Aim of the exercise => Return only the stretch of the material below that begins with the line containing "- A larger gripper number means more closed" and ends with the line containing "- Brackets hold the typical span", exactly; both of those lines belong to it.

Data for review =>

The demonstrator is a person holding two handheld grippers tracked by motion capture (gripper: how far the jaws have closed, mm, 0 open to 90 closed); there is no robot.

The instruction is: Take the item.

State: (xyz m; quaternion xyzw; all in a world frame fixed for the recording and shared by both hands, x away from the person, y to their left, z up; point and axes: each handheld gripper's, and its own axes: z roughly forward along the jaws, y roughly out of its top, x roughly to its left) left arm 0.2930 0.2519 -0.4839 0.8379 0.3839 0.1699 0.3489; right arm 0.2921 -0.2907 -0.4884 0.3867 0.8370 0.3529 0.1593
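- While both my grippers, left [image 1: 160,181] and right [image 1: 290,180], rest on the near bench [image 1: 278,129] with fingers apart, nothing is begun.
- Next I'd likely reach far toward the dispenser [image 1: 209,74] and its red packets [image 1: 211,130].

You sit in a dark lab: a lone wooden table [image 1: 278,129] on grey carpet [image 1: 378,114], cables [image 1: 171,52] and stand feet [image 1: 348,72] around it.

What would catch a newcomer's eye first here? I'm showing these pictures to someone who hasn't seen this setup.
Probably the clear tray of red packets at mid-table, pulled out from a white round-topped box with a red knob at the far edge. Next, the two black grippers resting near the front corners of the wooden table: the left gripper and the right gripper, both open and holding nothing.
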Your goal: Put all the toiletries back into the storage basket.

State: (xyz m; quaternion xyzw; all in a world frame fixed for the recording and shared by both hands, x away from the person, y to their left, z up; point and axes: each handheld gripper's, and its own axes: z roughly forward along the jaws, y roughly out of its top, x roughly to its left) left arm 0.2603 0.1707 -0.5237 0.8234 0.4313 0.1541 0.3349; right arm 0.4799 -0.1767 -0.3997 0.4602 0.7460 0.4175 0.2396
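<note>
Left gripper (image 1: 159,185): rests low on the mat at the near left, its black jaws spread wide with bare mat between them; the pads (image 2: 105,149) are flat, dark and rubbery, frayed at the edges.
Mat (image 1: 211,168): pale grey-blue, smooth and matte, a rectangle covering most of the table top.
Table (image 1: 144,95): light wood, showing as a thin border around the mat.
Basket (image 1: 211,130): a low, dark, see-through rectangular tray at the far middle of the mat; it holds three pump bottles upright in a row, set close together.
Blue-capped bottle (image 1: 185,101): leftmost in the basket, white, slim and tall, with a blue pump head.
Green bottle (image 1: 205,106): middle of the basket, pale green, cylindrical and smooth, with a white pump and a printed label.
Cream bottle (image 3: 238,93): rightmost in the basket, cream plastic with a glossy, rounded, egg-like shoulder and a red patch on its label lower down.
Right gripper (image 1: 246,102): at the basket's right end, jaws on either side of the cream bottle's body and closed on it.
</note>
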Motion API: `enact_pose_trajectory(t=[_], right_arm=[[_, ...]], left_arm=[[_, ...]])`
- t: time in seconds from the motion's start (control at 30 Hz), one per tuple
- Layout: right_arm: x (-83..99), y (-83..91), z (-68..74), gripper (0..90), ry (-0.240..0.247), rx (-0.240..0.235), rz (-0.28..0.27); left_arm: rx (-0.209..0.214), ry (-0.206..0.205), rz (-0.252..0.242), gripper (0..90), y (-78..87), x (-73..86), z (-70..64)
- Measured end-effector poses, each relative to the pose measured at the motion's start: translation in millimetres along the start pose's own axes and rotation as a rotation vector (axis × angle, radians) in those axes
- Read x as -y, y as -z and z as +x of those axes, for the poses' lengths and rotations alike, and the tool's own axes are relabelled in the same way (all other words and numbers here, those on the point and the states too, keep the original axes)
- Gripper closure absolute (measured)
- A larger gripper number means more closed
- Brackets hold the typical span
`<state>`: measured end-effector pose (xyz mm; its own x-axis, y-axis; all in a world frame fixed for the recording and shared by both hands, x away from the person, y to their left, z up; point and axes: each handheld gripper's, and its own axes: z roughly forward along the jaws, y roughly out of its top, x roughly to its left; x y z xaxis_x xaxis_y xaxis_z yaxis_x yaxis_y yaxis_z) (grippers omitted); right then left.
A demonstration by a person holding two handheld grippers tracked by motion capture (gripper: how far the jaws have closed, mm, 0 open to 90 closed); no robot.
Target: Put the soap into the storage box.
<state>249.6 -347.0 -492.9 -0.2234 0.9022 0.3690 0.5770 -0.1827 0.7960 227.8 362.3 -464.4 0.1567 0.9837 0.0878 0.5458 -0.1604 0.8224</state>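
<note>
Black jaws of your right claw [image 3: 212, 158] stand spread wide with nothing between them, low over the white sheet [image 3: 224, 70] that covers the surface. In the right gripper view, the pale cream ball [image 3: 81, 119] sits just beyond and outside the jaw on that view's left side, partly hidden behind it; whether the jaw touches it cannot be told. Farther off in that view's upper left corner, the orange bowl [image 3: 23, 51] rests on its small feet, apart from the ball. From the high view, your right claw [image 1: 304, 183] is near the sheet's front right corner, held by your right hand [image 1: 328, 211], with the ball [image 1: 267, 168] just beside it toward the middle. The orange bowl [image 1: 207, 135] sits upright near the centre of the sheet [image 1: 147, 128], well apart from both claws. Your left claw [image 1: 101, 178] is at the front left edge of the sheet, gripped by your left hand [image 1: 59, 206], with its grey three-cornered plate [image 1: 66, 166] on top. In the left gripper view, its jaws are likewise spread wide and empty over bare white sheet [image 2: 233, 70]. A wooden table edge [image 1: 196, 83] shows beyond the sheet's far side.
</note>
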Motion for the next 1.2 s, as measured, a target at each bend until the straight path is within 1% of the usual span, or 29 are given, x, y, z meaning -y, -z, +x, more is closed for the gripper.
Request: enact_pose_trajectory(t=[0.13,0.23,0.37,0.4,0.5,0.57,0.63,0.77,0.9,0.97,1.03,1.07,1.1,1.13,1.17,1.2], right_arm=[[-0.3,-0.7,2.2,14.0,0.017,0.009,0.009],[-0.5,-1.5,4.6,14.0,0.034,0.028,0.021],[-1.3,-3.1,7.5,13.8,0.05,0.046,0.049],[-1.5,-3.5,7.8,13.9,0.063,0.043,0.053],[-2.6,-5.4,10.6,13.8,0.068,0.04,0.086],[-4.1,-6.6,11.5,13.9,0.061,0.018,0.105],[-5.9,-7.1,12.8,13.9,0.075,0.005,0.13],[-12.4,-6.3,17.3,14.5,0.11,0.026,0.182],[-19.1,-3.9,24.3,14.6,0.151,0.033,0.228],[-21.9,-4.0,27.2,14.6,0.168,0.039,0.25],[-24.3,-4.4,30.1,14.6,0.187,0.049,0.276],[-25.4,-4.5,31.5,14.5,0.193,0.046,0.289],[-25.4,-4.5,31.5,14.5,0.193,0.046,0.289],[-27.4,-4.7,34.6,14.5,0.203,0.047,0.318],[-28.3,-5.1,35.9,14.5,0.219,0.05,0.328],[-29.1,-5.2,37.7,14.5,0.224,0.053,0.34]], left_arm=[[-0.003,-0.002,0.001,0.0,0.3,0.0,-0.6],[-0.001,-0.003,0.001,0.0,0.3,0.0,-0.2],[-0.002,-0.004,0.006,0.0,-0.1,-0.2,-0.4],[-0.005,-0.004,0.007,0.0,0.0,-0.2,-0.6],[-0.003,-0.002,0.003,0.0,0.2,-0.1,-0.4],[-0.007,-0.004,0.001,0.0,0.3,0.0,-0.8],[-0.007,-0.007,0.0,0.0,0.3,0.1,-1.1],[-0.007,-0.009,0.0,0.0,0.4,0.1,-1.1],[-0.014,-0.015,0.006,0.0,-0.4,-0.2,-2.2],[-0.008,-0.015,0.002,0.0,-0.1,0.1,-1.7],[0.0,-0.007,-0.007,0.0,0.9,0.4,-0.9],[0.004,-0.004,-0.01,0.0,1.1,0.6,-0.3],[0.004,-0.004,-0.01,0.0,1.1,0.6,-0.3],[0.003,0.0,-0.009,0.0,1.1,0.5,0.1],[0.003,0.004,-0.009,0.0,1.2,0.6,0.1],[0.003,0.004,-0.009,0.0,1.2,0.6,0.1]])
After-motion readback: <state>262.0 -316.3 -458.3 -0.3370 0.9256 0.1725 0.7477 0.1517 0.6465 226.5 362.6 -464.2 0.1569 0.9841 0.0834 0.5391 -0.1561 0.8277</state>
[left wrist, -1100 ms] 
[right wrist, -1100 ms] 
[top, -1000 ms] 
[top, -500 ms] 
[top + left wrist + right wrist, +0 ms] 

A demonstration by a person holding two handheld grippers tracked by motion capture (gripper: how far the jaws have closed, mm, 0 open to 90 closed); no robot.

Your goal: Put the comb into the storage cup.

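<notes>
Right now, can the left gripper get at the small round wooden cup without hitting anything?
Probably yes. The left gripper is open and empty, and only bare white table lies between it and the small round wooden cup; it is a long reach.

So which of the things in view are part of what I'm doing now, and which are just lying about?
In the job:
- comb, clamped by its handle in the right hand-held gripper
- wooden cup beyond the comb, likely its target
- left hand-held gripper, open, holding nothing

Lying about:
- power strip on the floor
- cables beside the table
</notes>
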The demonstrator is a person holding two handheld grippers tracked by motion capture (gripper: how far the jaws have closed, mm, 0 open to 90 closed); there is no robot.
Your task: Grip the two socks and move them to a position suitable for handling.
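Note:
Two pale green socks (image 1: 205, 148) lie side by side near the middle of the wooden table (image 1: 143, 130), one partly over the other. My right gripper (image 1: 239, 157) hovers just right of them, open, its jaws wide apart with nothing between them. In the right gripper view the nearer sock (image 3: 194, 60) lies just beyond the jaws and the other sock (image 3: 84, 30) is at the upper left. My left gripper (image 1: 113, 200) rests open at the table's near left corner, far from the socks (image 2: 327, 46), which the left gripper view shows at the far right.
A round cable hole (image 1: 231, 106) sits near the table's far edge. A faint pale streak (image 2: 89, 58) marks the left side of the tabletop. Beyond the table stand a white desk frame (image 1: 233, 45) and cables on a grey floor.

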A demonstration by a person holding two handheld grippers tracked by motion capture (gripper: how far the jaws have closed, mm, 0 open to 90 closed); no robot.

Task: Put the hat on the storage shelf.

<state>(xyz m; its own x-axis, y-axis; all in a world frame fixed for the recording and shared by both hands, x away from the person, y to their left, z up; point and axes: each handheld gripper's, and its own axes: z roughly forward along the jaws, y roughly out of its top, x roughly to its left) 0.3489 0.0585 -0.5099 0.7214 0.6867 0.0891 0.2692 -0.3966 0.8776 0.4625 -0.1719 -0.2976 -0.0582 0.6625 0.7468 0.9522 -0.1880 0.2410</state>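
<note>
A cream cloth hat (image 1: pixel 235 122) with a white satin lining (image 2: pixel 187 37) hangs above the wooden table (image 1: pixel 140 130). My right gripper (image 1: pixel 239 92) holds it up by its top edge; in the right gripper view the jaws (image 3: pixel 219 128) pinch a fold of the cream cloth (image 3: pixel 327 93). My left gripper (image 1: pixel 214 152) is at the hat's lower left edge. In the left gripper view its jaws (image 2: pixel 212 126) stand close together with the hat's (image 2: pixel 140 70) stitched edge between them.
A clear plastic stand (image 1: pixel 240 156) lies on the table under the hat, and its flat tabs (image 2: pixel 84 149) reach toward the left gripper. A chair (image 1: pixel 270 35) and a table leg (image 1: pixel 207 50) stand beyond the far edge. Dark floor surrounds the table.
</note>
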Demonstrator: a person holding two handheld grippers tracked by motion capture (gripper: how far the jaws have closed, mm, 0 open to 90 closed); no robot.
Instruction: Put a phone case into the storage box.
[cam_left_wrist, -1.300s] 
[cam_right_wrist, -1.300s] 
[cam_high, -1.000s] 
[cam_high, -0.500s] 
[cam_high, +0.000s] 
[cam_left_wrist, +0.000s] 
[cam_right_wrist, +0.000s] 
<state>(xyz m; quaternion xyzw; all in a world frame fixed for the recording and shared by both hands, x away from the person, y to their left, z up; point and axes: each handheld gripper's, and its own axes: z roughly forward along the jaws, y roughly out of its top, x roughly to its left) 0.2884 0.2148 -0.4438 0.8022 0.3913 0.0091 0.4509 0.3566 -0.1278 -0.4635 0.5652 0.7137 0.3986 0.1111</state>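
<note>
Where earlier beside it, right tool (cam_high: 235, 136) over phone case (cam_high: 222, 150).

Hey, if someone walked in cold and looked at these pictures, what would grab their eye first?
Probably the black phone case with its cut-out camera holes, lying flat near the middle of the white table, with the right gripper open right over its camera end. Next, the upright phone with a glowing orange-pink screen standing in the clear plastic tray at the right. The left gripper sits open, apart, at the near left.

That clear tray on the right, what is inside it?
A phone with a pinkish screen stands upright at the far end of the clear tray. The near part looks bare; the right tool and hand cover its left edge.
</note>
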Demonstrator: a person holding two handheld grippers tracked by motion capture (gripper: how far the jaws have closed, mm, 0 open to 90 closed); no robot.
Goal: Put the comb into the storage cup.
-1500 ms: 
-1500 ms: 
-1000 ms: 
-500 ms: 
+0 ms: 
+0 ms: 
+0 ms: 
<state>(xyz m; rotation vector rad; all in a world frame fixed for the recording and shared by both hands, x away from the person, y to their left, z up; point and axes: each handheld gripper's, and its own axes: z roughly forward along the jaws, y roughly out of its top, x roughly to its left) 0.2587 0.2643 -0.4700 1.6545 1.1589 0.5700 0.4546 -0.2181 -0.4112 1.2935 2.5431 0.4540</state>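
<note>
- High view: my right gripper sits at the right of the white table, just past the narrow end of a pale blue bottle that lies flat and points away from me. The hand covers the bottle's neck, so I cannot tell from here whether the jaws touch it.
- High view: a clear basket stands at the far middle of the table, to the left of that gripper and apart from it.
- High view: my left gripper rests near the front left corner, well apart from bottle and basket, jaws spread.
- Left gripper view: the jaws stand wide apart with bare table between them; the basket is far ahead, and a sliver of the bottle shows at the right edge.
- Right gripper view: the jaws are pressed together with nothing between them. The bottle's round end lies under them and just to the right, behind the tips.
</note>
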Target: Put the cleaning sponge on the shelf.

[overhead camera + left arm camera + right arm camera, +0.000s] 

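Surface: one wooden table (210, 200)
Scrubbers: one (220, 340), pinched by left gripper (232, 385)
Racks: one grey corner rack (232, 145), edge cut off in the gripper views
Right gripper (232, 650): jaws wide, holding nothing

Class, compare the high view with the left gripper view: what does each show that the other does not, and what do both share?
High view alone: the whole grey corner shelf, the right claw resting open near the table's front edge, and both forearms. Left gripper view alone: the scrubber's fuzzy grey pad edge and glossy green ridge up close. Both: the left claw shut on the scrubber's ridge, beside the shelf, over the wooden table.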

Response area =>
- A larger gripper number means more closed
- Brackets hold the typical span

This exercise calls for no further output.